▸ Task description:
Copy out each line of the data that contains "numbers".

--- START ---

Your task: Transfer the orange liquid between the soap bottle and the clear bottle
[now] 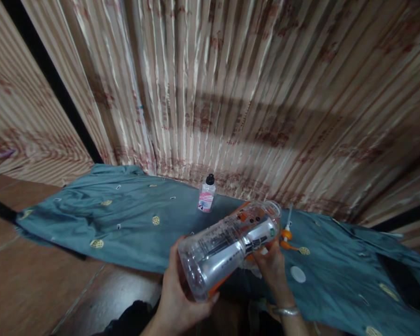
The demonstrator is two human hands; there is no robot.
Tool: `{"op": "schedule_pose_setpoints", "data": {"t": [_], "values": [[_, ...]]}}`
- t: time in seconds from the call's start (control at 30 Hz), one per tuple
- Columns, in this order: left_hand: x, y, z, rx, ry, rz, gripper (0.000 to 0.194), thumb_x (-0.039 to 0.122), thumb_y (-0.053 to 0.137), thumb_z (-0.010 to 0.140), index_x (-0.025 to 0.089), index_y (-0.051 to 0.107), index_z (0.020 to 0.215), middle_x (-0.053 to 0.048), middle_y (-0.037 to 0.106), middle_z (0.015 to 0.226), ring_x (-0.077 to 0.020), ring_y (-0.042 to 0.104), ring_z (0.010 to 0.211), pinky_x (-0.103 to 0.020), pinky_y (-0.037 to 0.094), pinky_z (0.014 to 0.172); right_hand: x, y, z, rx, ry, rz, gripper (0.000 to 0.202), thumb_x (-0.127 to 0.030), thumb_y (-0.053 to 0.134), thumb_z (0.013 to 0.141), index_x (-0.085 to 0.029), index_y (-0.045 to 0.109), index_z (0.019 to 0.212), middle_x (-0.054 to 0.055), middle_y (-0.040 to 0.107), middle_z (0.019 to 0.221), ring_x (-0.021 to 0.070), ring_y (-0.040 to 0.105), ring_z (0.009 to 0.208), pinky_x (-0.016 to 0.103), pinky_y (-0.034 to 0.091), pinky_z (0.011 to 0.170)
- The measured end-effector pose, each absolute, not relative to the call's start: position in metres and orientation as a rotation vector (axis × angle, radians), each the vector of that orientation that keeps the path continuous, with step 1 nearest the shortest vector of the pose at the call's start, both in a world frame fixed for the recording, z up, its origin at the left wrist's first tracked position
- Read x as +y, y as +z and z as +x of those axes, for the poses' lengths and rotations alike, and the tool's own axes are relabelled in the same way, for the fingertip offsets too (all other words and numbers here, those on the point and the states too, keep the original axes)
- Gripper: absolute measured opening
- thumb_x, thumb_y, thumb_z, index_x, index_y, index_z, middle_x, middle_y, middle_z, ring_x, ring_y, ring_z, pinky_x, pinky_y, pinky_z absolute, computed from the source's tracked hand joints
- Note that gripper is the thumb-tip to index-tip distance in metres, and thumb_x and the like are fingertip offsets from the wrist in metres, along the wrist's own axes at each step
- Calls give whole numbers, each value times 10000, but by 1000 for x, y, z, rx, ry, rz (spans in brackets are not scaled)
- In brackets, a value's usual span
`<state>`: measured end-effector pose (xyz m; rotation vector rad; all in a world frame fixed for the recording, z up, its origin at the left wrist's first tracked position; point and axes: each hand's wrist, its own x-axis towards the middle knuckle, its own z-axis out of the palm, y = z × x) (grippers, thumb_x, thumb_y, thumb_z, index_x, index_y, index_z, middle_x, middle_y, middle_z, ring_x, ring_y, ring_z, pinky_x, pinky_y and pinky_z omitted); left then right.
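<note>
A large clear plastic bottle (227, 247) with an orange and silver label is held tilted above the cloth, its open neck pointing up and to the right. My left hand (184, 294) wraps round its base. My right hand (273, 268) grips it from below near the neck end, a bracelet on that wrist. Just right of the neck, an orange pump top (286, 234) with a pale tube lies on the cloth. Near my right wrist is a white round disc (297, 274). Behind the bottle stands a small clear bottle (206, 196) with a black cap and pink label.
A green patterned cloth (133, 233) covers the long surface. Pleated curtains (203, 93) hang behind it. A dark flat object (406, 282) lies at the far right. Black poles (56, 79) stand at the left, above a brown tiled floor (31, 275).
</note>
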<state>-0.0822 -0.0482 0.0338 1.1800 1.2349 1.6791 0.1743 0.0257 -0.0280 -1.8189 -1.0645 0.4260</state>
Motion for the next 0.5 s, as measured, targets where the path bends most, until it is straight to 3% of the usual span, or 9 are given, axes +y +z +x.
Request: {"op": "schedule_pose_setpoints", "data": {"t": [0.17, 0.33, 0.5], "values": [[-48, 39, -83, 1263, 1660, 1113, 885, 334, 894, 642, 312, 681, 1501, -71, 901, 1330, -421, 899, 1232, -598, 749, 1126, 24, -25, 172, -1077, 421, -1800, 699, -670, 837, 692, -276, 676, 1246, 193, 920, 1102, 497, 899, 1068, 655, 742, 961], [-47, 44, -89, 1308, 1635, 1148, 870, 372, 919, 652, 276, 685, 1485, -72, 889, 1278, -399, 901, 1163, -573, 764, 1058, 25, -22, 173, -1112, 439, -1777, 670, -649, 884, 698, -263, 693, 1211, 186, 914, 1085, 492, 896, 1072, 630, 744, 950], [-41, 40, -105, 1327, 1610, 1200, 913, 367, 1006, 598, 290, 708, 1457, -84, 893, 1282, -418, 903, 1181, -589, 770, 1071, 25, -21, 169, -1079, 454, -1741, 709, -599, 922, 708, -254, 703, 1287, 174, 912, 1084, 476, 893, 1070, 597, 749, 895]]}}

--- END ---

▸ Task result:
- Read x as +y, y as +z and z as +x of those axes, for the poses' lengths and rotations alike, and the tool's own axes are relabelled in the same way, for the fingertip offsets too (all other words and numbers here, those on the point and the states too, keep the original axes)
- Calls give whole numbers, each value times 10000, but by 1000 for x, y, z, rx, ry, rz (spans in brackets are not scaled)

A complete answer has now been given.